Muons For Mayans

September 1, 2008

OK, I’m excited.  Particle physics and archaeology are coming together to investigate Mayan mounds, most of which have not been excavated.  No-one really knows what is inside these impressive structures.  But now, scientists working with muon detectors are coming to help.

The first major experiment of the Maya Muon Group will bridge the disciplines of physics and archeology. The particle detectors and related systems are designed specifically to explore ruins of a Maya pyramid in collaboration with colleagues at the UT Mesoamerican Archaeological Laboratory. The Maya Muon Group will travel to La Milpa in northwest Belize to make discoveries about “Structure 1” – a jungle-covered mound covering an unexplored Maya ruin.

Pointing out that dense materials block more muons, Patel explains that a muon detector can actually detect rooms, spaces, and caves inside what seems to be solid:  A detector next to a Maya pyramid, for example, will see fewer particles coming from the direction of the structure than from other angles: a muon “shadow.” And if a part of that pyramid is less dense than expected – containing an open space for, say, a royal burial – it will have less of a shadow. Count enough muons that have passed through the pyramid over the course of several months, and they will form an image of its internal structure, just like light makes an image on film.

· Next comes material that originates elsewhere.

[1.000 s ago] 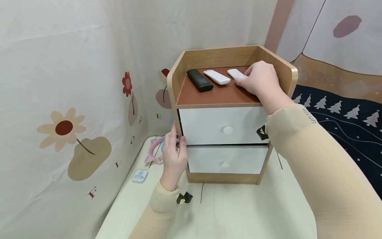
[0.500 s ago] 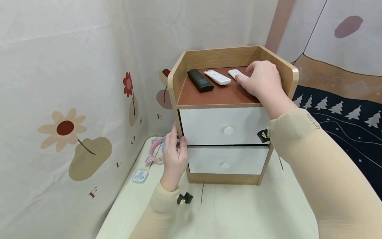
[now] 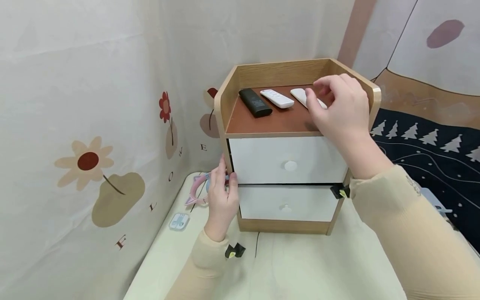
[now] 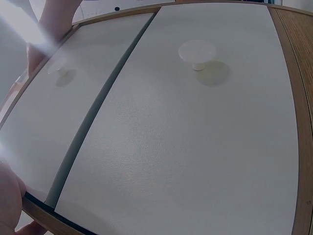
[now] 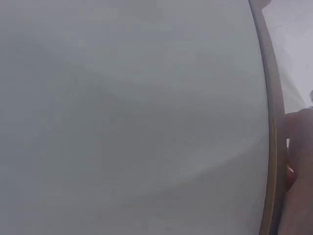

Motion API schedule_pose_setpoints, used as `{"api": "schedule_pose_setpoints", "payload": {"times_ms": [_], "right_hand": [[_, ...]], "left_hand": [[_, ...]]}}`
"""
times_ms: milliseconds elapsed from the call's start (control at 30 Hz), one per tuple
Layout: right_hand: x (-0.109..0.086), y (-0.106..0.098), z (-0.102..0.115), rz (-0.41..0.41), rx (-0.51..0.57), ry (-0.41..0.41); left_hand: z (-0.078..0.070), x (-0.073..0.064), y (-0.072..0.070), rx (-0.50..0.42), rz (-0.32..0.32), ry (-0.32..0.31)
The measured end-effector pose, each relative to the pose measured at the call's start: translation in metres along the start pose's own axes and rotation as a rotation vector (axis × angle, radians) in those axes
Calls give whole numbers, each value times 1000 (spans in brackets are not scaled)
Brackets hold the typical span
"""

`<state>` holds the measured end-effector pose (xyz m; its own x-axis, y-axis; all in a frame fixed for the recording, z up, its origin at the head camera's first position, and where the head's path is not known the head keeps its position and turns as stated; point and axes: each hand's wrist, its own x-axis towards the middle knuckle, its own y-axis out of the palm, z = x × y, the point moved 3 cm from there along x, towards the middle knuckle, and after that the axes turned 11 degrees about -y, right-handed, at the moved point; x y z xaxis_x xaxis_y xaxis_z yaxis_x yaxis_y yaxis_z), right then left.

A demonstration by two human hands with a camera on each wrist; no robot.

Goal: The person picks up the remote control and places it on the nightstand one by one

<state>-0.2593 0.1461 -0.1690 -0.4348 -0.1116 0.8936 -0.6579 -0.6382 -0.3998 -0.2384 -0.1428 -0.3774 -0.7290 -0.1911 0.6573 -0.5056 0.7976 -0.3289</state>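
The rightmost white remote [image 3: 298,94] lies on the cabinet's [image 3: 283,75] top shelf [image 3: 270,126], likely light, stiff and slick, best pinched by its long edges. The right hand [image 3: 344,107] hangs just over it, thumb and fingers parted, seemingly empty; the left hand [image 3: 222,200] rests, fingers extended, on the cabinet's side. Below are an upper drawer [image 3: 262,158] and a lower drawer [image 3: 262,202] (contents hidden); a case [image 3: 179,221] apparently holds earphones.
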Motion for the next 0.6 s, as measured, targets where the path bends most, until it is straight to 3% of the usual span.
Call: {"api": "schedule_pose_setpoints", "payload": {"times_ms": [233,433,600], "right_hand": [[-48,-5,8,-284,125,-141],[-93,-11,13,-423,175,-168],[-130,-15,13,-489,176,-174]], "left_hand": [[-1,0,0,0,9,0],[-1,-1,1,-1,16,-1],[0,0,1,5,14,-7]]}}
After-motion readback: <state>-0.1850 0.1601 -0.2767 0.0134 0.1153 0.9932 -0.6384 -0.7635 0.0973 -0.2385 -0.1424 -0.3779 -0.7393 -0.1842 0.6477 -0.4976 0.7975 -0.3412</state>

Then combine the images from three or four devices and a 3-D reconstruction of the pyramid’s guts will take shape.

Fascinating stuff.  The article at BLDGBLOG goes much further and is well worth the read.


Listening To Mayan And Protecting Quechua

June 18, 2008

The work of making the Mayan language, as found on their numerous buildings and monuments, available to researchers today has been one of the triumphs of linguistic and anthropological research.  Success has only come in the last couple of decades, but the output of completed and ongoing projects has been immense.

It was a thrill, therefore, to fall over the Nova site supporting their TV show’s look at the decipherment of Mayan.   If you follow the link to the Interactive Feature, you can actually hear the Mayan language of a stela dedication spoken while the English translation of each glyph is discussed in brief but fascinating detail.

It is quickly being forgotten that less than twenty years ago, we did not have the technology to make this research available to any but a limited few researchers.  We need to keep reminding ourselves about how lucky we are.

Further south, in the lands of the Inca, Demetrio Tupac Yupanqui’s new translation of “Don Quixote” into Quechua is helping to boost the once-imperial language that had fallen on hard times.

Once the lingua franca of the Inca empire, Quechua has long been in decline. But thanks to Tupac Yupanqui and others, Quechua, which remains the most widely spoken indigenous language in the Americas, is winning some new respect. Tupac Yupanqui’s elegant translation of a major portion of “Don Quixote” has been celebrated as a pioneering development for Quechua, which in many far-flung areas remains an oral language. While the Incas spoke Quechua, they had no written alphabet, leaving perplexed archaeologists to wonder how they managed to assemble and run an empire without writing.

Both Google and Microsft have versions in Quechua, and the current government in Bolivia is trying to make fluency in Quechua a condition of civil service advancement.  It might well survive.